** Opening Data extract block **

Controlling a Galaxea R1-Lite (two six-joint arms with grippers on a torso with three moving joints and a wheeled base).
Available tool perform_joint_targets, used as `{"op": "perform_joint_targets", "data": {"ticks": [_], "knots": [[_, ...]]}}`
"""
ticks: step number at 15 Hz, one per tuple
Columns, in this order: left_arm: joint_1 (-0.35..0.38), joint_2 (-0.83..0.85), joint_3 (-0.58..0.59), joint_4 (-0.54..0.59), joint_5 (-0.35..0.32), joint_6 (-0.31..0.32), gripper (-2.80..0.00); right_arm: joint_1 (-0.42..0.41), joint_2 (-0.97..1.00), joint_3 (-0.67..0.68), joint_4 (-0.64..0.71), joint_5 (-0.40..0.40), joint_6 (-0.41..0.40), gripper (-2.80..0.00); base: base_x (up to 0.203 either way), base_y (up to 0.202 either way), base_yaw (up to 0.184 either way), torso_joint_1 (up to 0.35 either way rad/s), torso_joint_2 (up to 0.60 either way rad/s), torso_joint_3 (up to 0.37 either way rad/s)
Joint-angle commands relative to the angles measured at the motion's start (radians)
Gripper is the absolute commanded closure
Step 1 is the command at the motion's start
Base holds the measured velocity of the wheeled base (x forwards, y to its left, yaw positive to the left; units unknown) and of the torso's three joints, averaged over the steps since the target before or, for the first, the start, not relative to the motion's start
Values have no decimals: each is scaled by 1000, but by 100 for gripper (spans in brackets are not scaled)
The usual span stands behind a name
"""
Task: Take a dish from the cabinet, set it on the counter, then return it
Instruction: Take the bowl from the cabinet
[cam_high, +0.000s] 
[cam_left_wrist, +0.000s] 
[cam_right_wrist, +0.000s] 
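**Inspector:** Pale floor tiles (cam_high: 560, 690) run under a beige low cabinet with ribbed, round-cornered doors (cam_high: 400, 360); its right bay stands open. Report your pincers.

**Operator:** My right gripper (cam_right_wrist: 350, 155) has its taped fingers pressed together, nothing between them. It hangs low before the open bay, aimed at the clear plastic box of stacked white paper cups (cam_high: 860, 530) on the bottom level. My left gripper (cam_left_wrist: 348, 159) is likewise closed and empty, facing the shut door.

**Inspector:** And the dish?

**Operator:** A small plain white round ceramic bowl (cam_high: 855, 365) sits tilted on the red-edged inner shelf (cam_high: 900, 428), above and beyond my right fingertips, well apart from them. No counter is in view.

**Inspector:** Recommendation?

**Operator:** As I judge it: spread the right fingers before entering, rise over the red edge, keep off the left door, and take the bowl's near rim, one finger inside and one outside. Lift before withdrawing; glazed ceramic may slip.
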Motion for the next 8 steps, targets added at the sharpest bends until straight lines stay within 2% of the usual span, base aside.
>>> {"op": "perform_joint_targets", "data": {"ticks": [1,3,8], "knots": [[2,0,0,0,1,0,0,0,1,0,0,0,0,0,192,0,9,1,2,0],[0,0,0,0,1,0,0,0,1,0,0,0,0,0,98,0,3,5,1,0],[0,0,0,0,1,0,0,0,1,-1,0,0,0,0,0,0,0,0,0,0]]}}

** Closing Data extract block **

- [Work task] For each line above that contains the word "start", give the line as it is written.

- [Response to this task]
Joint-angle commands relative to the angles measured at the motion's start (radians)
Step 1 is the command at the motion's start
Base holds the measured velocity of the wheeled base (x forwards, y to its left, yaw positive to the left; units unknown) and of the torso's three joints, averaged over the steps since the target before or, for the first, the start, not relative to the motion's start

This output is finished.